Go through the entries below and work out how many lines include "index". Answer with the number only.

- [Entries taken from a collection]:
□ □ □ □ □ □ □

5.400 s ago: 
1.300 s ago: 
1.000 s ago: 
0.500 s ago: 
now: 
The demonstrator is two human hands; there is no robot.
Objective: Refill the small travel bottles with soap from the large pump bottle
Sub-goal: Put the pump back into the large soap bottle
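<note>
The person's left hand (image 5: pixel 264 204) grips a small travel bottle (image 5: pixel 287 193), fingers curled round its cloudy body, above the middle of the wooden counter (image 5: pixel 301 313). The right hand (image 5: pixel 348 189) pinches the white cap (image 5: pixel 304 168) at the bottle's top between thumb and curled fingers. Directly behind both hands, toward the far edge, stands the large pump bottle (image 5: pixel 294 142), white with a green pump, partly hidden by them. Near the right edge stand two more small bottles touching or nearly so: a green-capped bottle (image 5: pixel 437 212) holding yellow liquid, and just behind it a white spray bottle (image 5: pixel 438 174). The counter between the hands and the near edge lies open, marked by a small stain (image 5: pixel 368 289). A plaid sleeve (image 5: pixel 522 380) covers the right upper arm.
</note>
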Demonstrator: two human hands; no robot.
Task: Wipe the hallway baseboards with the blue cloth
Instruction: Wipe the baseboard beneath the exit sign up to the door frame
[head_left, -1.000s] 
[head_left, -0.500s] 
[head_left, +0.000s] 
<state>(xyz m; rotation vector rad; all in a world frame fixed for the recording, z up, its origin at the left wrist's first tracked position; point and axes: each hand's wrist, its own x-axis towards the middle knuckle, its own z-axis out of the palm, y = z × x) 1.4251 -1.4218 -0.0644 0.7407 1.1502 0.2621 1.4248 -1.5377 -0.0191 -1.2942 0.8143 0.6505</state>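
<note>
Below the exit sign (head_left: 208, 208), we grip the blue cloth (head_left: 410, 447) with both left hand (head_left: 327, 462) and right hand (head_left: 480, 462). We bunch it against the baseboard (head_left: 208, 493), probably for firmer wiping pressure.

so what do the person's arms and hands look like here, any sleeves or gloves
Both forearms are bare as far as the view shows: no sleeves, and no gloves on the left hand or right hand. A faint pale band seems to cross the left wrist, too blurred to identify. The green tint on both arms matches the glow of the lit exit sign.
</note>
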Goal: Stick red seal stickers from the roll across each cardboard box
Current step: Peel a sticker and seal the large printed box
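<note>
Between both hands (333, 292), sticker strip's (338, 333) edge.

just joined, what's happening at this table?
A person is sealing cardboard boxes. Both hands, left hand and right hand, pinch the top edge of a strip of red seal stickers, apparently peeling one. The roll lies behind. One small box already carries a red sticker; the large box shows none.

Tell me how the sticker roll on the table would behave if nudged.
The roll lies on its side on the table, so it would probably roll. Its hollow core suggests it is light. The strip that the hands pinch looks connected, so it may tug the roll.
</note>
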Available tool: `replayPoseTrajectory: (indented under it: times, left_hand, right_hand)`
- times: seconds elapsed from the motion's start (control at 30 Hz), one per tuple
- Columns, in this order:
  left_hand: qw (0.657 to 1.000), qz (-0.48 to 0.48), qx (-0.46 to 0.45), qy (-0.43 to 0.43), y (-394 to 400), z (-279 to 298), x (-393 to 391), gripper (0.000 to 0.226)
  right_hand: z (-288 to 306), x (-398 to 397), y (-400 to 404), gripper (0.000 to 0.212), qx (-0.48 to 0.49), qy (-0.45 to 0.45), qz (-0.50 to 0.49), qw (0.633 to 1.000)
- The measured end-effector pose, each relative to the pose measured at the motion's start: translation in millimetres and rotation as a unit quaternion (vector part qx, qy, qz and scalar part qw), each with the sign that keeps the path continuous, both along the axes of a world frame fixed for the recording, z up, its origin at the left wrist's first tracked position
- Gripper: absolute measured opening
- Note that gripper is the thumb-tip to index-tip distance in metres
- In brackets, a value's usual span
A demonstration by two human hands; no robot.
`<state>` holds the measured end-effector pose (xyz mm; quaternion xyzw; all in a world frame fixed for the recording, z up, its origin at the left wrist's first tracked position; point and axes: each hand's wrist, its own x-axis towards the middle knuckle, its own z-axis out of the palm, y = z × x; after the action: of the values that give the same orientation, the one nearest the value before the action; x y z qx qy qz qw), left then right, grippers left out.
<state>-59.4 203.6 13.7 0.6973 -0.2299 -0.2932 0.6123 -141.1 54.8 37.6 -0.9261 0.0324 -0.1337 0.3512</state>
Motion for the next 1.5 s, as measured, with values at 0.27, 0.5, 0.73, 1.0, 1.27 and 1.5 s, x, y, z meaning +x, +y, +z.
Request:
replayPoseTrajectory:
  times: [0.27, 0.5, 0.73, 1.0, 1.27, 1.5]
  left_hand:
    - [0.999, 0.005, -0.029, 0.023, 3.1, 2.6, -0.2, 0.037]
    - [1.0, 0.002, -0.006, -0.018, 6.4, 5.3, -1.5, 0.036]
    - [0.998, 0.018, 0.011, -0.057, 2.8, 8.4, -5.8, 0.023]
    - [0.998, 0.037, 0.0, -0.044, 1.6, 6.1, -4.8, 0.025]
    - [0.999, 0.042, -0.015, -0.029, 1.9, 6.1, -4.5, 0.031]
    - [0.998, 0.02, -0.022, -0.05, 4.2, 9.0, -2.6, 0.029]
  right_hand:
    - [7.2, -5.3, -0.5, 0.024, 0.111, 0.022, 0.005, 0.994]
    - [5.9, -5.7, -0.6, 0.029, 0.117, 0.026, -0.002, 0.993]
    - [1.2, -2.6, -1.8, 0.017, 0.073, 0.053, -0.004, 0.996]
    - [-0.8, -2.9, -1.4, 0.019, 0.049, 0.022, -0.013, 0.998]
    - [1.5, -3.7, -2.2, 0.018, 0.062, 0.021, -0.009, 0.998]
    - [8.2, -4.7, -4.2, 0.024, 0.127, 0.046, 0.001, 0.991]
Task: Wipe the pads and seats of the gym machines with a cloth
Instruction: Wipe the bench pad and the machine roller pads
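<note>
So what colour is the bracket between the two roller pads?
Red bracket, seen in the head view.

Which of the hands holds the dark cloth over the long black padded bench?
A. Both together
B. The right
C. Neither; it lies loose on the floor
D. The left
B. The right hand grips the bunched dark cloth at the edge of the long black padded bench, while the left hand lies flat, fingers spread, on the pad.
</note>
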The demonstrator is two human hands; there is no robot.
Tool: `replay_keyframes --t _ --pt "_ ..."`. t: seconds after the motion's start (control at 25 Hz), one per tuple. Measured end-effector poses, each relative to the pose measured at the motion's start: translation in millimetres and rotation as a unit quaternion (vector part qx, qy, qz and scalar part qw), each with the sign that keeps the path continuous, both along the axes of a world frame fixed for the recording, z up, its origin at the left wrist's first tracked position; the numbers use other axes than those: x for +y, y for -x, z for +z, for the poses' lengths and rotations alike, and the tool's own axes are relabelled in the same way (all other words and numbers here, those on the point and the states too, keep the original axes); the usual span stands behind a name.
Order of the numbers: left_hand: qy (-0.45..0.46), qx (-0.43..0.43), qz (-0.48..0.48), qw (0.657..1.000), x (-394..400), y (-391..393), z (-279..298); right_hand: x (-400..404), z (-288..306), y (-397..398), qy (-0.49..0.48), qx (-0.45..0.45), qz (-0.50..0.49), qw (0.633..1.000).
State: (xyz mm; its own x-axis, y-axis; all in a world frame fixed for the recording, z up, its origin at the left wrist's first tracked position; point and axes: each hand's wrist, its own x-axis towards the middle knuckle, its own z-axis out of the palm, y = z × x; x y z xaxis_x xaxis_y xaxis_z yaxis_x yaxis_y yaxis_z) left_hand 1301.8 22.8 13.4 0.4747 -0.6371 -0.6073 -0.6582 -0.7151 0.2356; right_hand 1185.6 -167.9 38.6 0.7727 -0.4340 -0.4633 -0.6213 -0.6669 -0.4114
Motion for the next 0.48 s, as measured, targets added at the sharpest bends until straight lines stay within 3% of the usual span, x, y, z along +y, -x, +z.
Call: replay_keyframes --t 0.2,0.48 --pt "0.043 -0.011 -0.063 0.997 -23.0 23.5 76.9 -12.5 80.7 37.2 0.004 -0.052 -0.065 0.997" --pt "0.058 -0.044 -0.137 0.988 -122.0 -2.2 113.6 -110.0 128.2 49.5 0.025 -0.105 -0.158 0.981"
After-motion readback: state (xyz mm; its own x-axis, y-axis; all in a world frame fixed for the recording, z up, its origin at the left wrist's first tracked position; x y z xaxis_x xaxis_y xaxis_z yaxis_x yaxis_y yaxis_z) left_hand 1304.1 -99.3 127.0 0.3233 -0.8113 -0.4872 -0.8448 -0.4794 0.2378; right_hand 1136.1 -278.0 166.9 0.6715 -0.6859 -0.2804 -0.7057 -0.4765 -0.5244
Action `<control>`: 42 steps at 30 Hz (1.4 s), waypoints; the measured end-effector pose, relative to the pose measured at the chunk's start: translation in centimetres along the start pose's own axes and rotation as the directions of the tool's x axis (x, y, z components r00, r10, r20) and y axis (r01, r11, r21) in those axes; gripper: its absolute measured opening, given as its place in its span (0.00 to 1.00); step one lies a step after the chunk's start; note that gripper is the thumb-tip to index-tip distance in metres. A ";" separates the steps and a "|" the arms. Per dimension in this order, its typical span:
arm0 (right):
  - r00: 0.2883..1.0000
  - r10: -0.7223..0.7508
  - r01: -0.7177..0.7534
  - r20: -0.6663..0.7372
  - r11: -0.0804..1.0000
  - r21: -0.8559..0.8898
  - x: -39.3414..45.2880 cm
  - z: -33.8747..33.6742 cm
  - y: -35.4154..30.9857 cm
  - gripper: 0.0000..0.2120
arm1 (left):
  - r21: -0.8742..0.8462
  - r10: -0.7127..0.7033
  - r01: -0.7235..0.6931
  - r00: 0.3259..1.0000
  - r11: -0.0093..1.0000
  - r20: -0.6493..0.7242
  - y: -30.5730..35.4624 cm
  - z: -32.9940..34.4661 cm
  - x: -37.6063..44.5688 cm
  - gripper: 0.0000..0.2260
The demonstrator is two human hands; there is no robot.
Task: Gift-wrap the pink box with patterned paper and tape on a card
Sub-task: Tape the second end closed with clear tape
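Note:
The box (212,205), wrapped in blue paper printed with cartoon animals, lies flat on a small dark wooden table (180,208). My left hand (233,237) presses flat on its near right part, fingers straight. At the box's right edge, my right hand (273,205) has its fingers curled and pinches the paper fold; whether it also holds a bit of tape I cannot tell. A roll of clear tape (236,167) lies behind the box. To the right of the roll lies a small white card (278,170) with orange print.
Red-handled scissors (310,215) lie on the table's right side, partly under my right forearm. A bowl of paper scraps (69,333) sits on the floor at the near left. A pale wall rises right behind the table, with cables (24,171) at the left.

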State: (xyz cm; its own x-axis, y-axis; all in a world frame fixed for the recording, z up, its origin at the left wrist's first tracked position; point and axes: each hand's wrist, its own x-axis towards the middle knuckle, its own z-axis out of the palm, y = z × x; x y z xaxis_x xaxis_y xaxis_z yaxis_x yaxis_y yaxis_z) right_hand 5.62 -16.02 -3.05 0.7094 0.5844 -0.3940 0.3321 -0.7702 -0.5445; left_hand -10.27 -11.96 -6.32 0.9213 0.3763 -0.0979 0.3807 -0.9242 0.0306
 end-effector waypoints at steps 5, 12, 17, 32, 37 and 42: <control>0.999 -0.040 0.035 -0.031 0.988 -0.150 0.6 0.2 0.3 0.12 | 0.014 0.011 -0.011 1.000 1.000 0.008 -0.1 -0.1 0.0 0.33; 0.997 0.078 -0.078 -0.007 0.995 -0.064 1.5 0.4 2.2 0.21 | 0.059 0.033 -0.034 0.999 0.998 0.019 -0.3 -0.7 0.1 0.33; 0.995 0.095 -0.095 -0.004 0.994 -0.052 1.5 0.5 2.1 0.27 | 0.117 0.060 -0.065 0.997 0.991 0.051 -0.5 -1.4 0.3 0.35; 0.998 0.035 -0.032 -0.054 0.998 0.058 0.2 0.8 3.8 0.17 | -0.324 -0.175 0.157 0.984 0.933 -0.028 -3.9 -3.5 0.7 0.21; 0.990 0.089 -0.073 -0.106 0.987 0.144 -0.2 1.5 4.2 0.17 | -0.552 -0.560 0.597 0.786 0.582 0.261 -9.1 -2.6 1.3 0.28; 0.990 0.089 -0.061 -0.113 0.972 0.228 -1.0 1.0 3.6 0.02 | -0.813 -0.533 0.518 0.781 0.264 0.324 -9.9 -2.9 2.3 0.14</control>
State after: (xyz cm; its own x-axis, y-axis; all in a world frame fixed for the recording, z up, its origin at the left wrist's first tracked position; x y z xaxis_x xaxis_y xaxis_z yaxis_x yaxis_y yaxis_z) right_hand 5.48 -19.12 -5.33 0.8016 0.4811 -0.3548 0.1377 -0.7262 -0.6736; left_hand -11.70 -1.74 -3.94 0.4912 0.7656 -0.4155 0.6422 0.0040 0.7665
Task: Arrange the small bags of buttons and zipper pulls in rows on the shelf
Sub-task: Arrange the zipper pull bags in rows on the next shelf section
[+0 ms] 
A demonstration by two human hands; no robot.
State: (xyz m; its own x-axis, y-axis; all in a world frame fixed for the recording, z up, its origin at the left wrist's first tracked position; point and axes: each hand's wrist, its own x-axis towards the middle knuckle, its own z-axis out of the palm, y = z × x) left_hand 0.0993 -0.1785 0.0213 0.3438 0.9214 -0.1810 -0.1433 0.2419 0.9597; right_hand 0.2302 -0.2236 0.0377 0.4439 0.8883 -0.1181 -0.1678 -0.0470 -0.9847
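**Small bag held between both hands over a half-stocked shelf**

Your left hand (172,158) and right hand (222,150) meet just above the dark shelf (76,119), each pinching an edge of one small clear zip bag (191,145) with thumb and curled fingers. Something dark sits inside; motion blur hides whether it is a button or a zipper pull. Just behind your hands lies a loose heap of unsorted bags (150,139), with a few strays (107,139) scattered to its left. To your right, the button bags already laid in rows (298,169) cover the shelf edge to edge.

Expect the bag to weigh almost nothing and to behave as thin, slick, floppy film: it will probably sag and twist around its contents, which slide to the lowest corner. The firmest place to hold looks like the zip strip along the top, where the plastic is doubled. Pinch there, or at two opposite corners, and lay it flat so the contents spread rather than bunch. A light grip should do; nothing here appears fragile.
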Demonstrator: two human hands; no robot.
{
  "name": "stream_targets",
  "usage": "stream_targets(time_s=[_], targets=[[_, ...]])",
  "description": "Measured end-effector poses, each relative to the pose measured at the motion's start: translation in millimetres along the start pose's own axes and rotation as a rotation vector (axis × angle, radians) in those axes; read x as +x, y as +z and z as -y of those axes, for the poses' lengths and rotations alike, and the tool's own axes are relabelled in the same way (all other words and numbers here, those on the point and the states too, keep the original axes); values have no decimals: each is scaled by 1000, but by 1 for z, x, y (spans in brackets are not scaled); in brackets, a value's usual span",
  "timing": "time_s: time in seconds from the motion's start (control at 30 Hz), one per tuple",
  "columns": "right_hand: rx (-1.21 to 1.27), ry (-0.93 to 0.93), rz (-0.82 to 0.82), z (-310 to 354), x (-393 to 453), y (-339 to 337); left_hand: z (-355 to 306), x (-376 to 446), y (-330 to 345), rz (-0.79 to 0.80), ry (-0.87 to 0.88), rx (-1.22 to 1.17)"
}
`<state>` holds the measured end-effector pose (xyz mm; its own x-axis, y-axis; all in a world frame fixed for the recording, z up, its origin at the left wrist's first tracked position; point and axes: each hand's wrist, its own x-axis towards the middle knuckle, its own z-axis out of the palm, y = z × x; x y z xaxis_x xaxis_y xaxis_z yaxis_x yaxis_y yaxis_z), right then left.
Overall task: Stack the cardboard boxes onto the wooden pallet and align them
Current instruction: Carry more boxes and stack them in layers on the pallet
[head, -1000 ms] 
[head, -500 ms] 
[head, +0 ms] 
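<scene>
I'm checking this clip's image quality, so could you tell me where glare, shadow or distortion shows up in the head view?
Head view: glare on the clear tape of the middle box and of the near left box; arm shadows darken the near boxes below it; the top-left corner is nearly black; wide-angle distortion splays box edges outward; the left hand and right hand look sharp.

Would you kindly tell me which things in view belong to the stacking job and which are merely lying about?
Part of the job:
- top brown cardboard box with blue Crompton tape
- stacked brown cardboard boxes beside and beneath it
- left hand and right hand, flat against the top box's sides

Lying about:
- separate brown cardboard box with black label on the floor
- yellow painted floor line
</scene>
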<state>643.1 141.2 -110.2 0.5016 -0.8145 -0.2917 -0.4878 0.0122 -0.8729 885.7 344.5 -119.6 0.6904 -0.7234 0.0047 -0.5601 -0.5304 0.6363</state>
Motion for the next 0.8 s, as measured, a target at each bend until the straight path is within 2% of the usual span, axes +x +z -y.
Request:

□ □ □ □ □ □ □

- [Solution below]:
2